What the task requires: Locate the word "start" in the data below, then copy every line that holds it.
[Dataset content]
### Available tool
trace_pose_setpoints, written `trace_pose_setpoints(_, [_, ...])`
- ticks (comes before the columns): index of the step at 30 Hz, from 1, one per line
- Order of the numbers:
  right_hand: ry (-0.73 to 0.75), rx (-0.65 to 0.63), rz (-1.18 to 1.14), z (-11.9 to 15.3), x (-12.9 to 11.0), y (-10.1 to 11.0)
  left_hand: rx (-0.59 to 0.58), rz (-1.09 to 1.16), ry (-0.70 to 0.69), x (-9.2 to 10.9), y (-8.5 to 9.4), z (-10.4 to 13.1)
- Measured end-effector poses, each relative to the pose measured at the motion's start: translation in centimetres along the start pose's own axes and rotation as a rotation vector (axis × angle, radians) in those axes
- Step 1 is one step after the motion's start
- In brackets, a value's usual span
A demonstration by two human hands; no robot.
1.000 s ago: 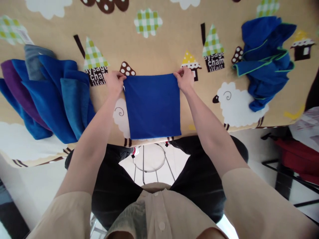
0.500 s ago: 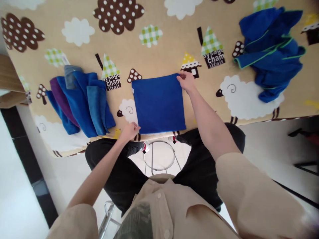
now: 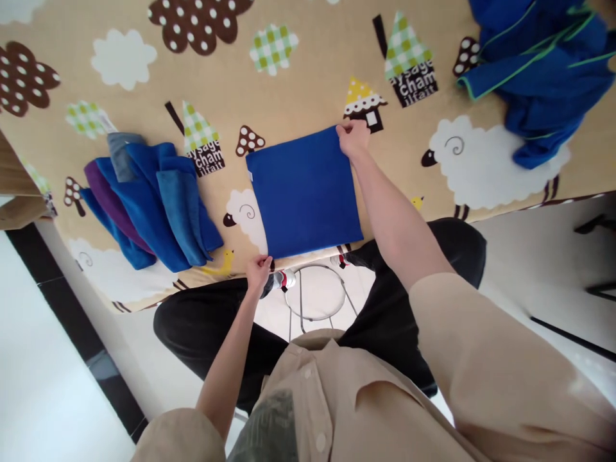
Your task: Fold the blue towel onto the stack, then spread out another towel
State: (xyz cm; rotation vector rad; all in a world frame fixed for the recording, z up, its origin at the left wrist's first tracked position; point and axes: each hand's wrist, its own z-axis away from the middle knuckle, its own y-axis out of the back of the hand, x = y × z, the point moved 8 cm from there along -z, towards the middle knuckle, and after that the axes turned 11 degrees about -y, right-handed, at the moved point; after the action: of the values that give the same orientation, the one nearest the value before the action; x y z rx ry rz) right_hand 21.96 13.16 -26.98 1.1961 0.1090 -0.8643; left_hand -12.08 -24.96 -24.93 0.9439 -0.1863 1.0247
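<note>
A square blue cloth (image 3: pixel 305 196) lies flat on the table in front of me, with a small white tag on its left edge. My right hand (image 3: pixel 353 136) pinches its far right corner between thumb and fingers. At the near left corner, my left hand (image 3: pixel 258 273) is closed with its fingertips on the cloth's edge. The cloth's other two corners rest on the table untouched.
Several folded blue, purple and grey-blue cloths (image 3: pixel 149 199) lie in a pile on the left. A crumpled heap of blue cloths with green edging (image 3: pixel 543 77) is at the far right. The patterned tablecloth (image 3: pixel 298 96) covers the table down to its near edge.
The view has turned and shifted slightly. My left wrist has swung inward, with the hand still at the near left corner. The right hand stays on the far right corner.
</note>
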Motion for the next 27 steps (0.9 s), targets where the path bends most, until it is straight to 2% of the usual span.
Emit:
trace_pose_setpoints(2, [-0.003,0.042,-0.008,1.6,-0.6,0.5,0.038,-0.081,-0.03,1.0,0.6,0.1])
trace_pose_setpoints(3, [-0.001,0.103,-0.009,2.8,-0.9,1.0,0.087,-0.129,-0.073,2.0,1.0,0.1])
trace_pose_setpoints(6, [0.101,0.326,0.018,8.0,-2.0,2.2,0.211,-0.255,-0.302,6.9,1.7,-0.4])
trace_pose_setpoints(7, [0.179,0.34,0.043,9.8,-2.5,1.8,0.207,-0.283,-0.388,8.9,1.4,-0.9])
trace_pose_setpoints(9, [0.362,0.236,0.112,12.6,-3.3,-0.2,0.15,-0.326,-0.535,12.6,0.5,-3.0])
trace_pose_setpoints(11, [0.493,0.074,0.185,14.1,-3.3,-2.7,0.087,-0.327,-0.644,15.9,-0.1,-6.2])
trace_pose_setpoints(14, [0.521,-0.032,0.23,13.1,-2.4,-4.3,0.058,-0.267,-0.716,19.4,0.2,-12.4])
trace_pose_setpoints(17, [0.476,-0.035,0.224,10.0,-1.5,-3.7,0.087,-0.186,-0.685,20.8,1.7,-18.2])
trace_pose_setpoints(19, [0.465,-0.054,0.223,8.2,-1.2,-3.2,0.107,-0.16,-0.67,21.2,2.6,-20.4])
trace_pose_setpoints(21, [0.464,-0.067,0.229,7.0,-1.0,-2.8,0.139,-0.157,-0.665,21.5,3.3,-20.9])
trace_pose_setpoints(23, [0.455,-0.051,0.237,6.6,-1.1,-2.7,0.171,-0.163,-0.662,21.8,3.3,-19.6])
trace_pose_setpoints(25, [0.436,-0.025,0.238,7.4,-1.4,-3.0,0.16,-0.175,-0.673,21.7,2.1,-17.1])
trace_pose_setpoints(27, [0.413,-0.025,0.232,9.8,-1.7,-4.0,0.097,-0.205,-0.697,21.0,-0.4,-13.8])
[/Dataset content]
Solution:
- Measured end-effector poses, each relative to the pose measured at the motion's start: translation in centimetres along the start pose's own axes and rotation as a rotation vector (axis × angle, radians) in those axes
- Step 1 is one step after the motion's start

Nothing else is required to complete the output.